How to predict with EMD? Because the EMD algorithm decomposes time series into a number of periodics of different frequency (IMFs), and a residue trend, prediction in EMD is by extrapolating each of the IMFs separately (a VAR model is recommended) and fitting a cubic polynomial to the residue (example code at end of here). The predictions are then added together.

Below are a couple of examples of EMD predictions on familiar data sets, the HadCRU global surface temperature, and the TLT series from the satellite MSU RSS data. In both I have also applied the recommended prediction techniques to extend the result into the future.

The first is the satellite TLT, and I have used up to IMF 5 so that variation up to annual quasi-periodicity is represented. The residue in this case, the red arch, has peaked and is projected to decline, along with the overall temperature, in the next few years. The amplitude of variability is also declining.

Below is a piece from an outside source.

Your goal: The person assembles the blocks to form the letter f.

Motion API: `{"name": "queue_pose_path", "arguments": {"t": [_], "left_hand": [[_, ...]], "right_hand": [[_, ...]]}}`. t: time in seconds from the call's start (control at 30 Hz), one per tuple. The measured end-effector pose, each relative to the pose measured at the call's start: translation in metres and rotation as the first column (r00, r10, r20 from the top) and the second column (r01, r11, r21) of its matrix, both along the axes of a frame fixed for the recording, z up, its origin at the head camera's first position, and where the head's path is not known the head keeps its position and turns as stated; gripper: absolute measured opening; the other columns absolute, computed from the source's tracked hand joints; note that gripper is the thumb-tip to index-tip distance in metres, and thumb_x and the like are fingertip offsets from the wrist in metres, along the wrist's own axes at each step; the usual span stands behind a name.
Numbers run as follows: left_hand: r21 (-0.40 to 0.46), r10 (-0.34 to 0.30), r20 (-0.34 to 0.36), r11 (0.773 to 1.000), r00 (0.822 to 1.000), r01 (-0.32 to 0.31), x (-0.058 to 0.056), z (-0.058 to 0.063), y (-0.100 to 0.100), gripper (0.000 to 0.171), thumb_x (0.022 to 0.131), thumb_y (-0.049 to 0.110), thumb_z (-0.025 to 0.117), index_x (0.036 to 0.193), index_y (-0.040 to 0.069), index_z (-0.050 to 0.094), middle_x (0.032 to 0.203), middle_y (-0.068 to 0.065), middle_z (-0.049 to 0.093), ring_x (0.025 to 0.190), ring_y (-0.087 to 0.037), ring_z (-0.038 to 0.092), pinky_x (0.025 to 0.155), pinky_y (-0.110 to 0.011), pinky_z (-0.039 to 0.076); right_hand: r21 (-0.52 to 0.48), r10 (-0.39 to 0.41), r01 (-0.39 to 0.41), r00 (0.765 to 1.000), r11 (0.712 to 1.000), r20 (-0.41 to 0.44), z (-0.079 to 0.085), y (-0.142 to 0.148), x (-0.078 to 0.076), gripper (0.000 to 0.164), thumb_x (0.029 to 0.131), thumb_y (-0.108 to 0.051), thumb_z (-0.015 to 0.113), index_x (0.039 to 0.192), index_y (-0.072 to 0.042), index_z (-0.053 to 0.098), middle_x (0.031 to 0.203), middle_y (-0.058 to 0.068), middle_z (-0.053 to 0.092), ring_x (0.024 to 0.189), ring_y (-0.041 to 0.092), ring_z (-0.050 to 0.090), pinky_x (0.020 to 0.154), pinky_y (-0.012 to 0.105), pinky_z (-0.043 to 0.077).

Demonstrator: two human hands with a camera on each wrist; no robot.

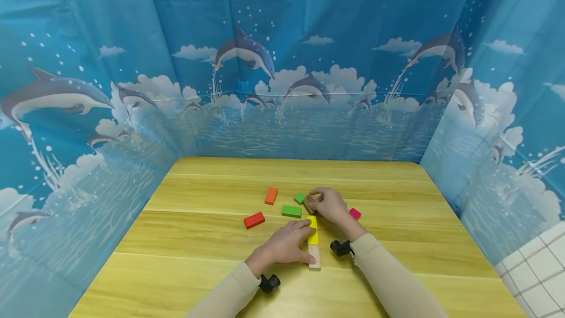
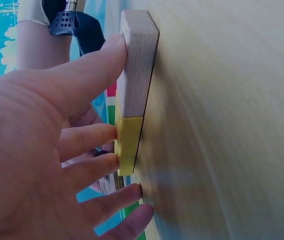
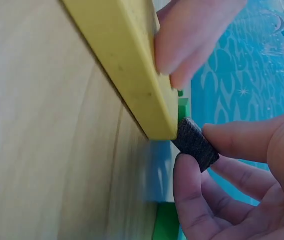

Below is the result for CRU, and I have used IMF’s up to the 11 year solar cycle (including the 22 year IMF and the ~60 year cycle). The residue trend is increasing (global warming has not stopped!), although the rate of increase is at the extreme low end of IPCC projections. The pop up predicted for the next few years seems to presume another strong solar cycle (referring to the individual IMF’s). If this doesn’t eventuate, as it looks like it won’t, one could omit the 11 and 22 year cycles, and simply use the 60 year and residue for prediction.

The periodic IMF’s are also plotted along the zero line, to show the degree of variation associated with natural variation.

The paper by Wu et al On the trend, detrending, and variability of nonlinear and nonstationary time series is well worth a read. It introduces EMD as a contender for optimal smoothing of climate series. Climate science should be looking for one after the poster child of global warming was demolished here, and here at ClimateAudit, and ‘worse than we thought’ alarmism abuse of it was exposed here.

After EMD extracts sequentially the frequency modes, Wu claims the residue is ‘intrinsic’ to the data, and not ‘extrinsic’ as a predetermined shape, like a straight line, and unlike a moving average it extends to the end without blowing out the confidence intervals. The approach certainly would seem to handle the end-point problem better than ‘end-pinning’ or other pathological methods used often in climate science (but only when the end points are high!). The benefit of being ‘intrinsic’ is that the resulting trend is more objective. The definition of trend in EMD is more generic than most, usually being monotonic increasing, but the residue can be S shaped too. It is always a concern if the method introduces biases, and I am not convinced that EMD does not equally contain biases, they are just hidden deeper in the guts of the algorithm for extracting out the IMF’s.